After the letter is sent, the Bad Guys usually respond within one to four weeks.
In their response, the insurance company will point out whatever they think is a weakness in your case. However, if responsibility for the incident is clear, they will also make a settlement offer.
Unless the two sides are irreconcilably far apart in their positions, negotiations will continue until an agreement is reached, or until you decide that you can’t reach an agreement.
If you have a lawyer, s/he will report all settlement offers to you. Part of your lawyer’s job is to advise you, to explain the offer and to make a recommendation to you.
Remember, however, that only you can settle your claim. Your lawyer works for you . . . not the other way around.
Frankly, negotiating is more art than science. Some lawyers are better at it than others.
If an offer is made that you will accept, all that remains is processing the paperwork. Within about two weeks after an agreement is reached, the proceeds of your settlement should be in your hands.
When you settle a claim, you make a trade. The insurance company, on behalf of the person who caused your injuries, pays you money to compensate you for all of your injuries and damages. In return, you sign a release giving up your right to ever make any further claims as a result of your accident.
Obviously, you do not make this trade unless you are sure it is what you want to do.
Going To Court
On the other hand, if you cannot reach a settlement, you will have to file your case in court.
Actually, there are two courts in Maryland, the lower District Court and the higher Circuit Court. So, the first decision is which court to choose.
If you have a lawyer, s/he will advise you concerning this decision.
Remember this: even if you have a lawyer, only you can decide to take your case to court. Your lawyer cannot take your case to court without your approval.
If you file your case in court, can you still reach a settlement? Yes, you can.
However, once the case is filed in court, settlement possibilities are usually slim until you get close to the time of trial. There are exceptions, but this is the way it usually works.
Pretrial Discovery Procedures
After your case is filed in court, there is a stage of the Maryland injury claim process where the two sides exchange information about their cases. This is called pretrial discovery.
As part of the discovery process, you will probably be asked to answer written Interrogatories (questions about the case), to produce documents, to appear and answer questions at a deposition and, perhaps, to submit to a medical examination by a doctor chosen by the insurance company. If you have a lawyer, your lawyer will prepare you for these procedures and be with you when you go through them.
Simultaneously, you will be using the same procedures to learn the details of the other side’s case.

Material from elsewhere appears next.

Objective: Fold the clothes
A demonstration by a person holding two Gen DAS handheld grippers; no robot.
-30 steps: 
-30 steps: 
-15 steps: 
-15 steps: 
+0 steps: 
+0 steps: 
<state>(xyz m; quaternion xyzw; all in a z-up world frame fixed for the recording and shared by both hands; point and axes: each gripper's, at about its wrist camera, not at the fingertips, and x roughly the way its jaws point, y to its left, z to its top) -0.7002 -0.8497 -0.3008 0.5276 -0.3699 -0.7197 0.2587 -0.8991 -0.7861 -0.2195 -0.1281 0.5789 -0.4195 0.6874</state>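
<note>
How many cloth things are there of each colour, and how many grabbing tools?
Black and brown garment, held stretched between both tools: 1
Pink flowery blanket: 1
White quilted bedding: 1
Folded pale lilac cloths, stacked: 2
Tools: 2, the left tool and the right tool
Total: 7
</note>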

This exchange of information is usually governed by an order from the court that establishes deadlines for completing various procedures, and there are serious penalties if you miss the deadlines. So be sure to always act promptly when your lawyer asks you to help with these pretrial procedures.
Arbitration And Mediation
Normally, before trial but usually after the pretrial discovery is completed, the court will ask you to try once more to settle your case by going to mediation.
Mediation is different from something else that you have probably heard of, arbitration. Arbitration is a “rent-a-judge” procedure where the parties hire an experienced and respected person to hear the evidence at a hearing and then decide the case.
A mediator, on the other hand, has no authority to impose a solution on you. Instead, the mediator acts as a facilitator, trying to help the two sides reach an agreement. There is usually a charge for mediation, but if it results in a settlement it will be money well spent.